Netflix / hollow

Hollow is a java library and toolset for disseminating in-memory datasets from a single producer to many consumers for high performance read-only access.
Apache License 2.0
1.2k stars 216 forks source link

HollowIncrementalProducer - Execution Stats [Proposal] #148

Open rpalcolea opened 6 years ago

rpalcolea commented 6 years ago

Hi @toolbear

While working with HollowIncrementalProducer, I found that it would be nice if the result of runCycle had more information than the version. I believe users could use some stats like recordsAddedOrModified and recordsRemoved

What are your thoughts on introducing a HollowIncrementalProducerExecution object that would look like this (or HollowIncrementalProducerCycleResult?):

class HollowIncrementalProducerExecution {
   long version
   long recordsAddedOrModified
   long recordsRemoved
   long timestamp
   Status status // SUCCESS, FAIL -> could be a boolean too
}

This would help users to set some metrics or alerting based on the behavior. While Validators are a potential candidate for this there are two blockers for this:

  1. The validators are triggered by Validator.validate which is a void, so in case you need metrics, you need to bake your metrics or alerting into the validator (not a problem of course).
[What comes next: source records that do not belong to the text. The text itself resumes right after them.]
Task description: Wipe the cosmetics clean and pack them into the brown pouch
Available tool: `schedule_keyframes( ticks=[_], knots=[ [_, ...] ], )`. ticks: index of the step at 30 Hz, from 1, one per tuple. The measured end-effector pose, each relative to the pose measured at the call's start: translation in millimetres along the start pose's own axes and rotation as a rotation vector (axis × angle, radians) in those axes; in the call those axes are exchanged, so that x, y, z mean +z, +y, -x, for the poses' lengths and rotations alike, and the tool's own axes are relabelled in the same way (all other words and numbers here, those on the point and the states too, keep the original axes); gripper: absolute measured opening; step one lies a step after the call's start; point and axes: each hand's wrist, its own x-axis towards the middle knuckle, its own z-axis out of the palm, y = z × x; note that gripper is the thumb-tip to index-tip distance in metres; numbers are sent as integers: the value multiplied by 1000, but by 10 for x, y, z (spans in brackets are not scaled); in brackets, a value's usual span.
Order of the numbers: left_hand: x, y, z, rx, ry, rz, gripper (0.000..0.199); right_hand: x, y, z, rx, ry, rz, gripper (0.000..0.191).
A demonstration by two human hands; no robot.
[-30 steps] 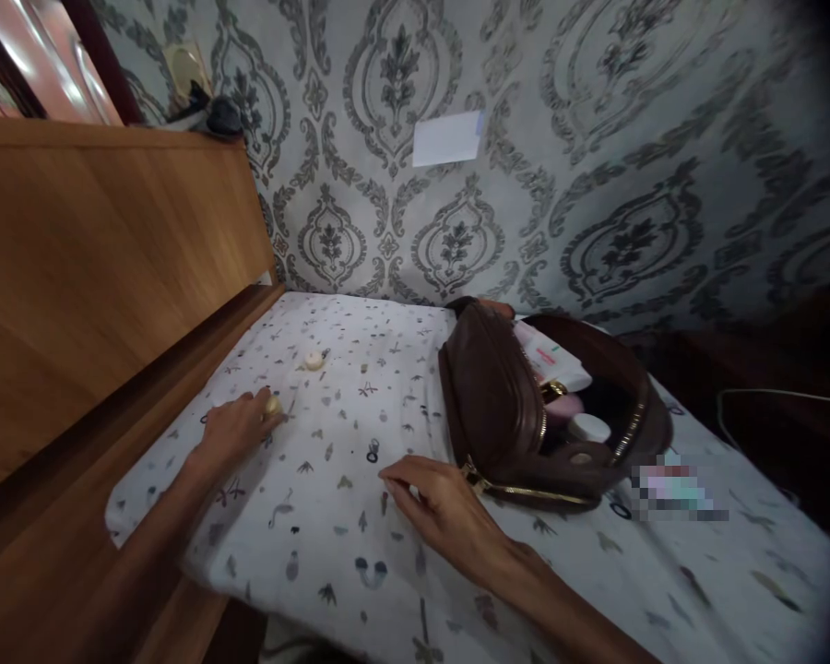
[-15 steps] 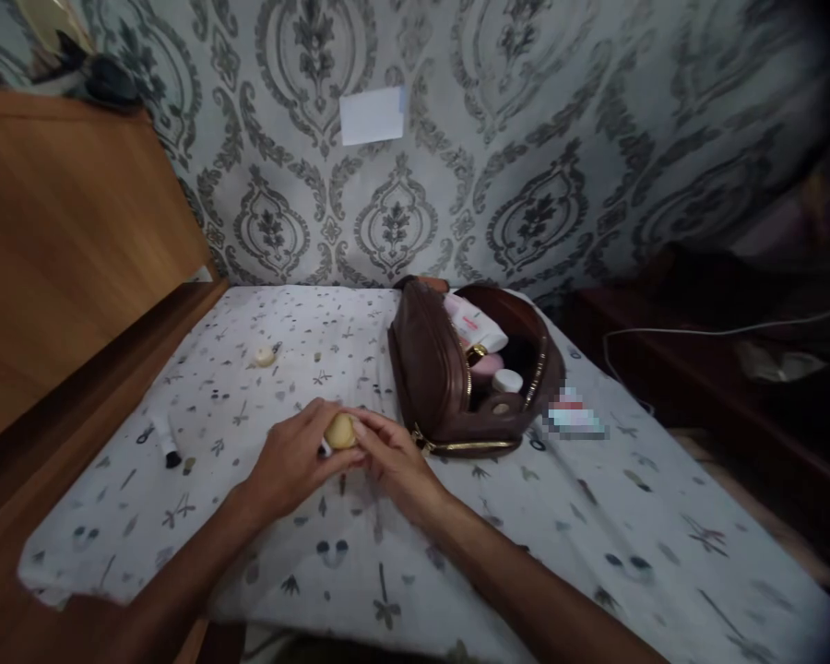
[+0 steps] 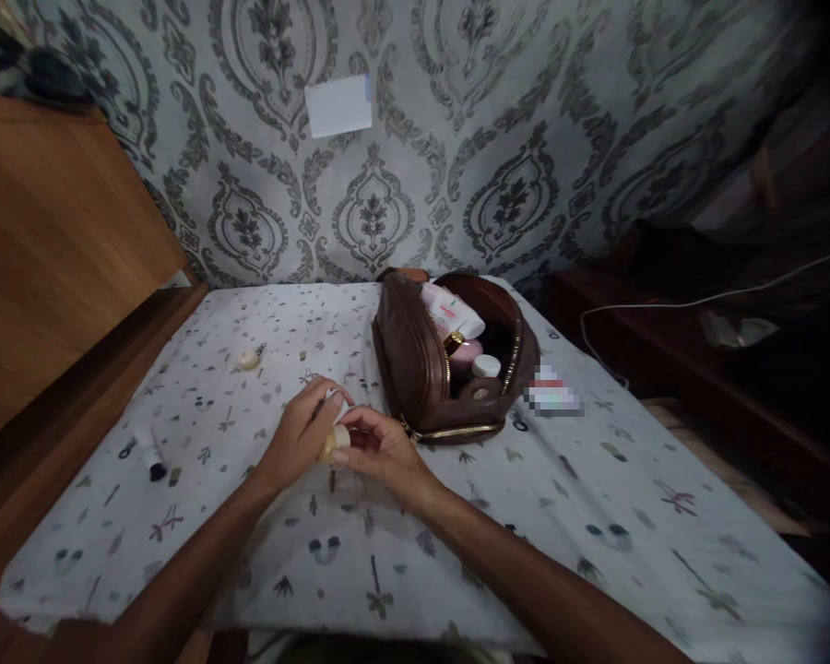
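Note:
Above the patterned cloth, my two hands meet in front of the bag. My right hand [image 3: 387, 452] pinches a small, round, pale-yellow jar [image 3: 333, 444] with a whitish top, between thumb and fingers. Closed around a small white object [image 3: 337, 403] is my left hand [image 3: 291, 441]; its fingers cover most of that object, so its kind is unclear. The jar also lies close against the left palm. To the right stands a brown zip bag [image 3: 415, 369], gaping at the top, with a white-and-pink tube [image 3: 453, 312] and a white-capped container [image 3: 486, 366] inside.
A small pale-yellow pot [image 3: 249, 358] sits on the cloth at the back left. A white tube with a black end [image 3: 150, 454] lies nearer on the left. Right of the bag is a blurred-out packet [image 3: 554, 392]. A wooden panel [image 3: 62, 203] borders the left side.
The jar has turned and sits lower between my hands, its whitish top now facing right. The white object now shows above it at my left fingers. The whole view has shifted slightly.

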Motion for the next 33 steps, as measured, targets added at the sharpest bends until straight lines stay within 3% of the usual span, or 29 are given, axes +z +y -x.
schedule_keyframes(
  ticks=[2,4,7,10,13,17,22,26,29,33],
  knots=[
    [34,-84,-29,-197,23,316,29,5,18,-4,-33,1,-6,44],
    [105,-184,-19,-307,106,493,33,10,44,-8,-96,40,37,45],
    [236,-308,28,-378,223,557,41,6,63,10,-263,141,249,38],
    [324,-350,77,-462,291,599,44,-29,37,45,-481,200,613,27],
    [353,-313,128,-558,254,622,48,-84,-10,59,-620,202,893,27],
    [313,-251,194,-618,194,572,52,-117,-44,53,-647,218,1053,29],
    [224,-273,205,-506,126,388,48,-87,-66,76,-556,142,1162,34],
    [231,-322,212,-707,173,488,49,-99,-133,105,-597,95,1114,39],
    [232,-351,248,-876,91,649,52,-97,-198,122,-611,122,1000,31],
    [190,-308,296,-785,48,764,51,-65,-318,168,-670,216,861,28]
  ],
)
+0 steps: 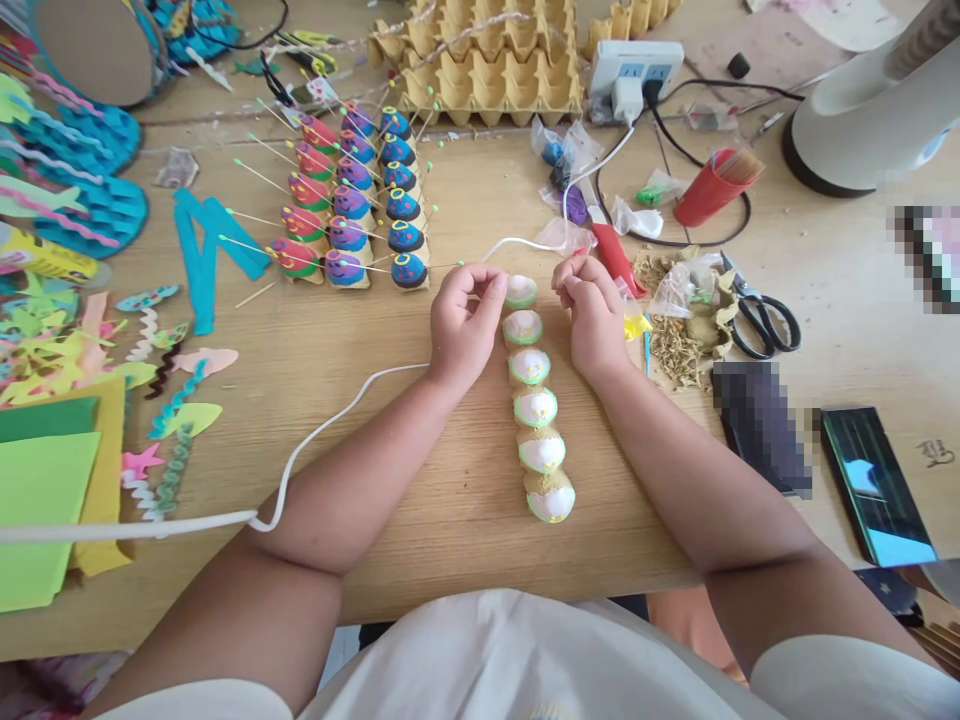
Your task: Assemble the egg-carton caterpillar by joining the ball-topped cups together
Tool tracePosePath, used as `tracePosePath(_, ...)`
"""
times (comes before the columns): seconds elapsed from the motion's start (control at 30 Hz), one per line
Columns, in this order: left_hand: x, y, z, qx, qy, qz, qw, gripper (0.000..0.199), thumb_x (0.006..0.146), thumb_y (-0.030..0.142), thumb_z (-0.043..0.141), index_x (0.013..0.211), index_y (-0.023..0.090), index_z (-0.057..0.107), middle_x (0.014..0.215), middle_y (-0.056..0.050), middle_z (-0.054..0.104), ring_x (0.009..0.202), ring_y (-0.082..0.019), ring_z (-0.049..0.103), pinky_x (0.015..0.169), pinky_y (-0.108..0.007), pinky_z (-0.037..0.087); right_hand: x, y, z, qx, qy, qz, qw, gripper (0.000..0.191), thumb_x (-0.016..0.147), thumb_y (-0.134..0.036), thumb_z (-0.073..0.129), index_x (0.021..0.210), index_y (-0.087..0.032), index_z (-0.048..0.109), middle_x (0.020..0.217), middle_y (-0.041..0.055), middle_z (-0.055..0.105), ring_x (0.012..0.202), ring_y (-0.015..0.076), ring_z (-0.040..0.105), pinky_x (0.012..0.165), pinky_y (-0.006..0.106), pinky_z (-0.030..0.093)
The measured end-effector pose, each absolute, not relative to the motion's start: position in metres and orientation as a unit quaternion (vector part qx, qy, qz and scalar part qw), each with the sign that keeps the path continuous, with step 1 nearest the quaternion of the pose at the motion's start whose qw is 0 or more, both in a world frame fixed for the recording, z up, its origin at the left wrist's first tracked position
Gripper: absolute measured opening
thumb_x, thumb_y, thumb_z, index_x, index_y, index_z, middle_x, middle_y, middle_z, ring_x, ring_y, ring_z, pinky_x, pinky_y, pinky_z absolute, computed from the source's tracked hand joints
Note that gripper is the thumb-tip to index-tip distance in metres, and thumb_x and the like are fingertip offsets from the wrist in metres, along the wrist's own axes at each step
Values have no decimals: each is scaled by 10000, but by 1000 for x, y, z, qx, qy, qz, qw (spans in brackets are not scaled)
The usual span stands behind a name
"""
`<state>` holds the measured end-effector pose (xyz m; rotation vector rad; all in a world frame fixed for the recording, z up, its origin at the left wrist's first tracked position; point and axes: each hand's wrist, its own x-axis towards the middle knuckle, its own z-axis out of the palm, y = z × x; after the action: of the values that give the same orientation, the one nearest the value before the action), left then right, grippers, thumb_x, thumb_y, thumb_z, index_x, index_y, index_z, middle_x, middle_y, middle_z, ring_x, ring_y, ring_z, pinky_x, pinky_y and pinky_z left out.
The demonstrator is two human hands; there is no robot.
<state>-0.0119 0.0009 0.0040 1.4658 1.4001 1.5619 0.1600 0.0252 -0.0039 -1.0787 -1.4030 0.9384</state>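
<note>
A strip of egg-carton cups [539,433] runs away from me across the wooden table, its several bumps capped in white with green rims and small yellow dots. Beside the far end of the strip, on its left, my left hand [466,325] is closed, thumb and fingertips pressed together. Across from it, to the right of the strip, my right hand [595,315] is closed in a pinch as well. Whatever lies between the fingertips of either hand is too small to make out. Both hands look apart from the far cup.
Painted carton strips [349,200] bristling with thin sticks stand beyond my left hand. Scissors [761,315], a red cup of toothpicks [716,187], a phone [874,485] and clay packets lie right. Paper sheets [49,500] lie left. A white cable [330,420] crosses near my left forearm.
</note>
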Motion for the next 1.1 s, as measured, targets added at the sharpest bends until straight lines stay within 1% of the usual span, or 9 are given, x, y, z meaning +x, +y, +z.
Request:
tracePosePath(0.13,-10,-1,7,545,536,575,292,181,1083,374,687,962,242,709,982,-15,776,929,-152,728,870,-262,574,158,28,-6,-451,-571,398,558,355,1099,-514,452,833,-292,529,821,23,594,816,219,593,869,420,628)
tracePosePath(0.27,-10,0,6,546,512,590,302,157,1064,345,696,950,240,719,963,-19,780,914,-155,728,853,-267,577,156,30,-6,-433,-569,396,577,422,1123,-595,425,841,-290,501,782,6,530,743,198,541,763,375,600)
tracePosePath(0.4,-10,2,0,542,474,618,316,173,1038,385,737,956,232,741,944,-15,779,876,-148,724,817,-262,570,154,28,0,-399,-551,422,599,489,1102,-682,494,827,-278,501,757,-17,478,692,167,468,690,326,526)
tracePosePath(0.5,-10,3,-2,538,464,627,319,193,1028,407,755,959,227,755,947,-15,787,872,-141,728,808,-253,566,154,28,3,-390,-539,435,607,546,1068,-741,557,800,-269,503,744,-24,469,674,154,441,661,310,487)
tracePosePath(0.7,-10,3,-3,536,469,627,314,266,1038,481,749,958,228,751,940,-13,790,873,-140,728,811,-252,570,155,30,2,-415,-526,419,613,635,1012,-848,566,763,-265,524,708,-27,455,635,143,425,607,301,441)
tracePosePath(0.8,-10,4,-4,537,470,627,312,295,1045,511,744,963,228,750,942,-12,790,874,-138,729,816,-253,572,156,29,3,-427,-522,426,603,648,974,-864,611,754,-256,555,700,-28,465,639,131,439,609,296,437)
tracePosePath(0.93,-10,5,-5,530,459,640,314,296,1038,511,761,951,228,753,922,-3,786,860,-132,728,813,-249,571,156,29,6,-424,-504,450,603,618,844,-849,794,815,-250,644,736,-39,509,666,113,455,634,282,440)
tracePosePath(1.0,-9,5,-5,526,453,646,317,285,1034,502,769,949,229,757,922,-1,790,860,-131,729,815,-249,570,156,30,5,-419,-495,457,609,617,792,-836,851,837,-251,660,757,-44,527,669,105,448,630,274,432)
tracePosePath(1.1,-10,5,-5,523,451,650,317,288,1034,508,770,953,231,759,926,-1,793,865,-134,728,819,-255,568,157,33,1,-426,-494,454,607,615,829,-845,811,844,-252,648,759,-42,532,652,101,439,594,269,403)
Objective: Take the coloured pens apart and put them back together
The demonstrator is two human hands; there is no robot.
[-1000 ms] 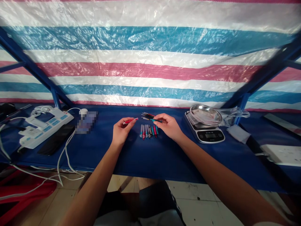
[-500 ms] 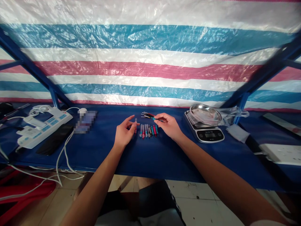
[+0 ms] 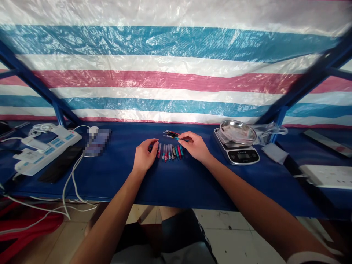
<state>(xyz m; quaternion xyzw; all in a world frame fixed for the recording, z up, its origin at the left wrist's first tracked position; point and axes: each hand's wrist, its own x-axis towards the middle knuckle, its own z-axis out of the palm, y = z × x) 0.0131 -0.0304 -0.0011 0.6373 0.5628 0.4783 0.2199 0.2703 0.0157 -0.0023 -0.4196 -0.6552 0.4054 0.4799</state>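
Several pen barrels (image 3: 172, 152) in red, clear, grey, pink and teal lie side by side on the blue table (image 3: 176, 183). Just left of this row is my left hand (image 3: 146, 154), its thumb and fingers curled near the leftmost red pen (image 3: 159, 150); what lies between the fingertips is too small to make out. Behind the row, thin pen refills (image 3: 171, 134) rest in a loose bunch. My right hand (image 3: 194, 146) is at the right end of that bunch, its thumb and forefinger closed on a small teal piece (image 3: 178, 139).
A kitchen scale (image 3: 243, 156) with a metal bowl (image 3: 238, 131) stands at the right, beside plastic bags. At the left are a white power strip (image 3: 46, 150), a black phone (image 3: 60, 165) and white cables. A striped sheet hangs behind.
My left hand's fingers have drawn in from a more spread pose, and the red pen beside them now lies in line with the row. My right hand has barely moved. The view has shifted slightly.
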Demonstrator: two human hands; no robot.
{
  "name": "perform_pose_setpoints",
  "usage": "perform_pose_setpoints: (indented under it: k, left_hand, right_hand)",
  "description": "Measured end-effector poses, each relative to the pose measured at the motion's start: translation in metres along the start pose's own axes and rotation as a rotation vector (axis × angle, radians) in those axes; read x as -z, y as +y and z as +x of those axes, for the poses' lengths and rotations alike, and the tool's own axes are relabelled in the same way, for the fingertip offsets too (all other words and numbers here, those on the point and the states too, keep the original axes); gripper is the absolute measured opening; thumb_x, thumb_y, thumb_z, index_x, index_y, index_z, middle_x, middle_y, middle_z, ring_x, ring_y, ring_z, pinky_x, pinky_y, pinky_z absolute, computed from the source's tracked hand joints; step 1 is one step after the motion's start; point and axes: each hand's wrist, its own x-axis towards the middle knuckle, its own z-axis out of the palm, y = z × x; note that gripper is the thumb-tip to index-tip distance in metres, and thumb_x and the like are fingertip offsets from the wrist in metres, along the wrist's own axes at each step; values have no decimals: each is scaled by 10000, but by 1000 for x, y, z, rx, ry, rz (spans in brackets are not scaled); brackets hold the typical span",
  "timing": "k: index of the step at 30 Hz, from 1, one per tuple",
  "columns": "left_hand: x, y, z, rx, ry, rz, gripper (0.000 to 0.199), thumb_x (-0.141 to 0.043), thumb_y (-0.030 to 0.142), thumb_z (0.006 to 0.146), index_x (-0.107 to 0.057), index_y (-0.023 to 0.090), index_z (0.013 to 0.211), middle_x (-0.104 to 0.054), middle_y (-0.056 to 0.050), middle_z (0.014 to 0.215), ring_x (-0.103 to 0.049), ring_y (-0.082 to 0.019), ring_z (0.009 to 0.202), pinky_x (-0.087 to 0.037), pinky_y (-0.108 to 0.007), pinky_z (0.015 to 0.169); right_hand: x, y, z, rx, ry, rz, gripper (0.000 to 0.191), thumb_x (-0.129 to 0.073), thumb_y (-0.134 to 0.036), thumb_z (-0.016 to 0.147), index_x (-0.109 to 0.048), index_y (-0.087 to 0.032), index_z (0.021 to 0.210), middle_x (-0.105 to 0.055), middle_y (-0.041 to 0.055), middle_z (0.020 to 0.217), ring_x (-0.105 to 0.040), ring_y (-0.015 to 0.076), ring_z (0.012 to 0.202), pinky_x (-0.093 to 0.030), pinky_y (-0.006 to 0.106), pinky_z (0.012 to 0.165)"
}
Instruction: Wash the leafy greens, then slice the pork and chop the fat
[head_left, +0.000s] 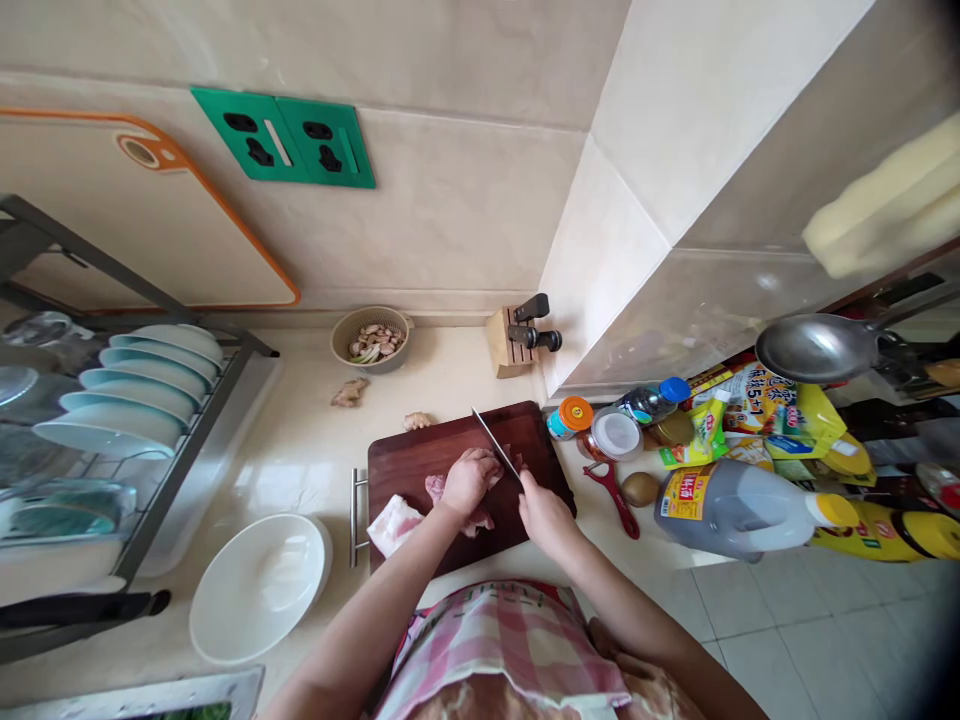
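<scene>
A dark wooden cutting board (405,460) lies on the counter in front of me. My right hand (546,512) is closed round the handle of a kitchen knife (491,435), whose blade points away and to the left over the board. Close beside the blade, my left hand (471,482) presses with bent fingers on a piece of raw meat (480,522), partly hidden beneath it. A paler, fatty chunk of meat (393,525) rests near the board's left edge, touched by neither hand.
A white bowl (259,590) stands left of the board. Behind are ginger (349,392), a colander (341,345) of sliced food and a knife block (511,345). Jars, a red peeler (616,500) and a large bottle (731,510) crowd the right; a dish rack (202,430) stands left.
</scene>
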Motion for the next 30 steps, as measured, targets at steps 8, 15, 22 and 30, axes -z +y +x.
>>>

  2. Validator only has access to the ReadState so the detail on added/modified gets lost, while you can determine how many were added or deleted based on cardinality, the modifications detail is not available or probably yes?, only the incremental producer could know the number of adds/modified and deletes on a easy fashion because it's responsible for modifying the mutations object.

  3. I don't think a Validator should be implemented just for getting metrics on the dataset.

Don't know if this is something that you could see as useful for Hollow users. We do expose a lot of metrics, we currently track how many objects we add/modify/delete on each cycle. While the validators are helpful to fail a cycle if we want to drop for example... 3% of our data, the metrics are helping us to visualize how our dataset evolves over time.

thoughts?

ghost commented 6 years ago

My first thought is that instead of changing the return value of runCycle is to use the listener pattern like we have in HollowProducer. Because we're not on Java 8 and don't have default methods on interfaces, we're kind of hamstrung on evolving HollowProducerListener until Hollow 3 (even though HollowProducer has the "Beta API" disclaimer, it's received wide enough usage at Netflix that we probably should remove that disclaimer and consider it released and public).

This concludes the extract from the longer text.